No big deal, except that it seems like my best thoughts for writing or blogging come to me when I am least prepared to capture them.  Given the fact that I always have my Palm Centro on hand wherever I go, that sounds like a poor excuse.  To my defense, though, even though I have Documents to Go installed on my phone, my fingers can’t match the pace of the fleeting thoughts.  Just yesterday, I was reading one of my Creative Writing textbooks while sitting in a booth overlooking the Connecticut River Valley (oddly enough, the chapter was entitled “Writing in Restaurants”), when inspiration suddenly floated in on butterfly’s wings, fluttering just tantalizingly out of reach, and me without a net.

Later that evening, when Josh and I were out for a drive, we encountered a family of deer standing within feet of the road.  Once again I lamented leaving my camera at home, as such opportunities are rare.  I suddenly remembered that Josh had his camera with him, but by then, the deer were on the move, leaping away into the darkness.
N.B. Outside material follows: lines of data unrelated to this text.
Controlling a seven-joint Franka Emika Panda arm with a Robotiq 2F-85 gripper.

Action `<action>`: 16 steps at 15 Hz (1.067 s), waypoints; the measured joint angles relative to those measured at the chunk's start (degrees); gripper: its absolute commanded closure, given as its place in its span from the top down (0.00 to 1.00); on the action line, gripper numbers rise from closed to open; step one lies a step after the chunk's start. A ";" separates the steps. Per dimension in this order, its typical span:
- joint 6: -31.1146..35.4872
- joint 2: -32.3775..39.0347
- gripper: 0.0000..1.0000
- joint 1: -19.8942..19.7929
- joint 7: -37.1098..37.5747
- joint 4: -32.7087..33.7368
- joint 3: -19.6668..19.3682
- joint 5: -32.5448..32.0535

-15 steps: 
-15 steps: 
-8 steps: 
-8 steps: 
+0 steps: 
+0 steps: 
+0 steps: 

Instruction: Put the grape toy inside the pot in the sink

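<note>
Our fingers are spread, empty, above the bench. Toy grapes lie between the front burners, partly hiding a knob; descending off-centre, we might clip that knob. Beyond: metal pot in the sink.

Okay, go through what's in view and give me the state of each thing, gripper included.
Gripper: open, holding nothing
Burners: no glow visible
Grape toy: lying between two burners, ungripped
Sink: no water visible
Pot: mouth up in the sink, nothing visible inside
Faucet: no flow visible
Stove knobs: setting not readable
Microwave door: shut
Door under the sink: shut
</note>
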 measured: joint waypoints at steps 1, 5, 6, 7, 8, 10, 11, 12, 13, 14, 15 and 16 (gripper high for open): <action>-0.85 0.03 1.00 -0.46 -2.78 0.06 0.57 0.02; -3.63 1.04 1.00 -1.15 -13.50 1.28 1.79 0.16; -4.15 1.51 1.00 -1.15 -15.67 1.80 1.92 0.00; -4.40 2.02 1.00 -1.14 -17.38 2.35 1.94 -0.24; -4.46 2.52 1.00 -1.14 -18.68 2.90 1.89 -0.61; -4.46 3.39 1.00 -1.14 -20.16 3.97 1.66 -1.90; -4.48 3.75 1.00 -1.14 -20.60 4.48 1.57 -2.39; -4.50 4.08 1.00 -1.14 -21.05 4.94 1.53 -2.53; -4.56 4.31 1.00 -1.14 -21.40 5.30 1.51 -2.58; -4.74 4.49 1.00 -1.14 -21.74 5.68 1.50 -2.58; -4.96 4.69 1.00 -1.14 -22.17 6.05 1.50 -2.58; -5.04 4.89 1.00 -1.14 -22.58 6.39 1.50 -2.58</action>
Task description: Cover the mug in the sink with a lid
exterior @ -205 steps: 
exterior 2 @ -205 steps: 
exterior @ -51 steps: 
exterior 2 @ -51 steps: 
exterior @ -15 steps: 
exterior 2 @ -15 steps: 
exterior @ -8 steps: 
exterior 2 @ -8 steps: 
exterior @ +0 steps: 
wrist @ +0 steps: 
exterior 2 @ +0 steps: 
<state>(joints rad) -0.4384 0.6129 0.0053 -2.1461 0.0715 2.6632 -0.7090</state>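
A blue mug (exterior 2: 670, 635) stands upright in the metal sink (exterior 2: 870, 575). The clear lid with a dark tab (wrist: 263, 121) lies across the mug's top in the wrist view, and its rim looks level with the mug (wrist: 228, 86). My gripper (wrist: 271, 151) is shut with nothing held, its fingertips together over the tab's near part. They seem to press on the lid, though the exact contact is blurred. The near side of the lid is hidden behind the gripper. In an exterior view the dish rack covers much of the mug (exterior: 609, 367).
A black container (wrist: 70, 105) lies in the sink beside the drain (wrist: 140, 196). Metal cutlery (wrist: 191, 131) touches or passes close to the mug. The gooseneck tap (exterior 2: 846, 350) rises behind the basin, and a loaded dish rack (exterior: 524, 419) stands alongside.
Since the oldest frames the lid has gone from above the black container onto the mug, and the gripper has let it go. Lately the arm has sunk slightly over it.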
It is necessary to write, if the days are not to slip emptily by.  How else, indeed, to clap the net over the butterfly of the moment?  For the moment passes, it is forgotten; the mood is gone; life itself is gone.  That is where the writer scores over his fellows:  he catches the changes of his mind on the hop.  ~Vita Sackville-West

I dream of becoming a writer and photographer, but I have to wonder about how serious I am about it when I consistently neglect to bring along the tools of the trade.  My notebook should always be within each (along with a pen!), and my camera dangling from my neck.  I might look like a tourist, but adopting a tourist mentality is the best way to see the ‘old and familiar’ with fresh vision.